Shattuck v. . Lamb

65 N.Y. 499
CourtNew York Court of Appeals
DecidedJune 5, 1875
StatusPublished
Cited by20 cases

This text of 65 N.Y. 499 (Shattuck v. . Lamb) is published on Counsel Stack Legal Research, covering New York Court of Appeals primary law. Counsel Stack provides free access to over 12 million legal documents including statutes, case law, regulations, and constitutions.

Bluebook
Shattuck v. . Lamb, 65 N.Y. 499 (N.Y. 1875).

Opinions

Earl,, C.

The action was to recover damages for an alleged breach of the usual covenant of warranty for quiet enjoyment contained in a deed, made by defendant to plaintiff, of land situate in Tates county. At the time of the execution of the deed, a portion of the land was in the actual *503 possession, of one Campbell, under paramount title, and the plaintiff was not able to obtain possession of such part. He once entered upon the land and Campbell sued him for trespass and recovered on the strength of his title. During the pendency of that suit, plaintiff sued Campbell in ejectment and was defeated by his superior title. Plaintiff gave defendant notice of both actions, and requested his assistance in prosecuting the one and defending the other. A verdict having been taken for plaintiff at the Circuit, he was defeated and judgment given to the defendant at the General Term, upon the sole ground that plaintiff never having been in possession of the land had not been evicted therefrom, and hence that there was no breach of the covenant.

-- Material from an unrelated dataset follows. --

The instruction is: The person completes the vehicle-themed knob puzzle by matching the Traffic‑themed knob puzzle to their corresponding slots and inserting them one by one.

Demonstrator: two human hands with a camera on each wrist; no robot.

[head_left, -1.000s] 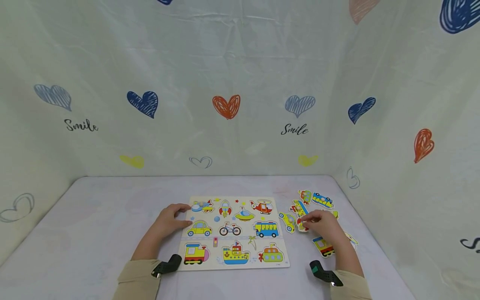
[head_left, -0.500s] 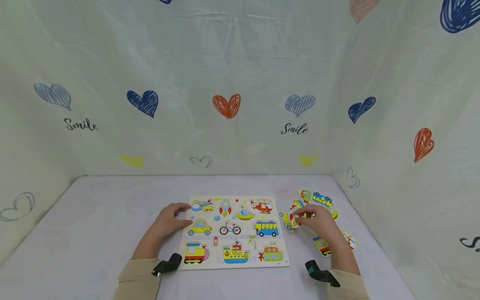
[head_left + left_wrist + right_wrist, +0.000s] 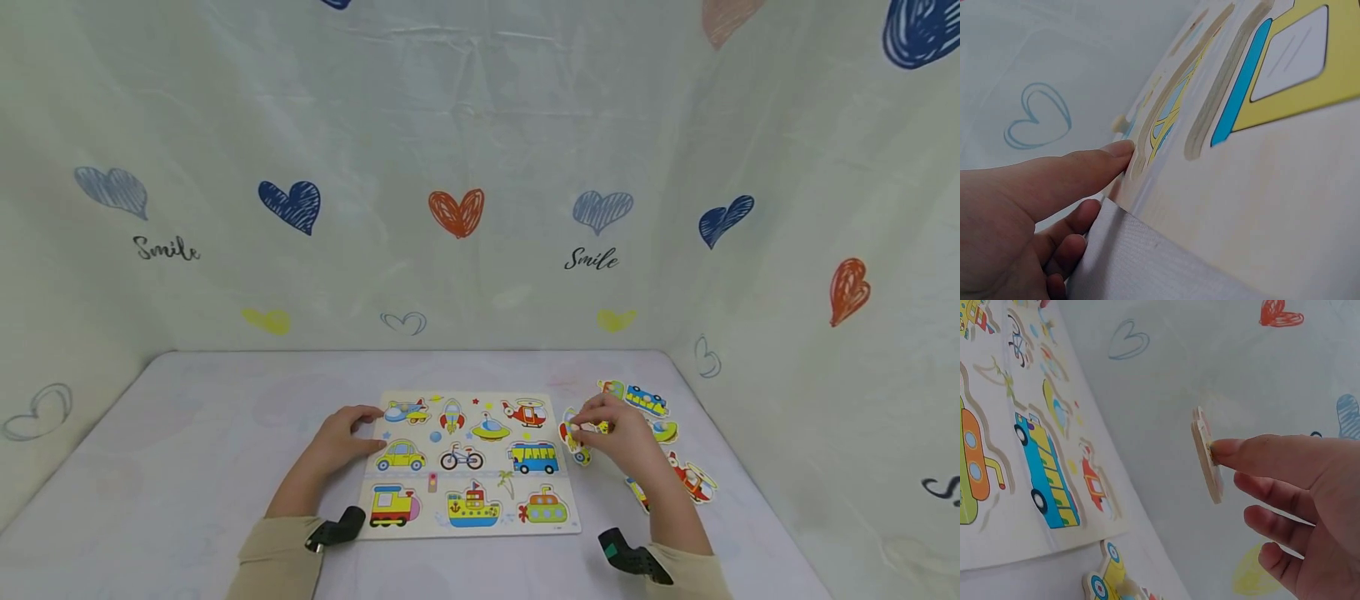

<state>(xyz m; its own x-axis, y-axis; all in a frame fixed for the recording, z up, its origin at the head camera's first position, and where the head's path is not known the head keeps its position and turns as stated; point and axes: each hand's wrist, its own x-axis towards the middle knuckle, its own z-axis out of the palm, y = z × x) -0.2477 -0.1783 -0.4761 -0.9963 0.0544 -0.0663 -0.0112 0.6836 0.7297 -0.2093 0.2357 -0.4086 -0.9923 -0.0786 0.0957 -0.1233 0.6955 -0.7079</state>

The sole question, therefore, for our consideration is, whether the covenant for quiet enjoyment in a deed of land is broken, so as to enable the covenantee to maintain an action thereon, where the land at the time of the execution of the deed was in the possession of a third person under paramount title, and thus the covenantee was unable to obtain possession ? This question is not free from doubt under the decisions of the courts of this State. The language of the covenant is broad enough to cover a case like this, as well as one where the covenantee has obtained possession and has then been evicted by one having a superior title. There is just as much reason for applying it to one case as the other, and both cases seem to be equally within the presumed intention of the parties. The rule that there must be an eviction before there can be a recovery upon such a covenant has its foundation in the reason that the covenantee who has obtained possession should not be permitted to recover for breach of covenant for a mere failure or defect of title, so long as he is left in possession, as he may never be disturbed, and thus may never suffer damage; and the rule had its origin and was first announced, at a time when conveyances of land were made by livery of seizin, and possession always accompanied the transfer of title. It is not applicable to a case where the covenantee has not been able to obtain possession *504 for the reason that another was in possession under paramount title. There must doubtless be in every case, what is equivalent to an eviction. The covenantee must be either kept out or put out of possession. In the former case there is a quasi or constructive eviction sufficient to give effect to the covenant.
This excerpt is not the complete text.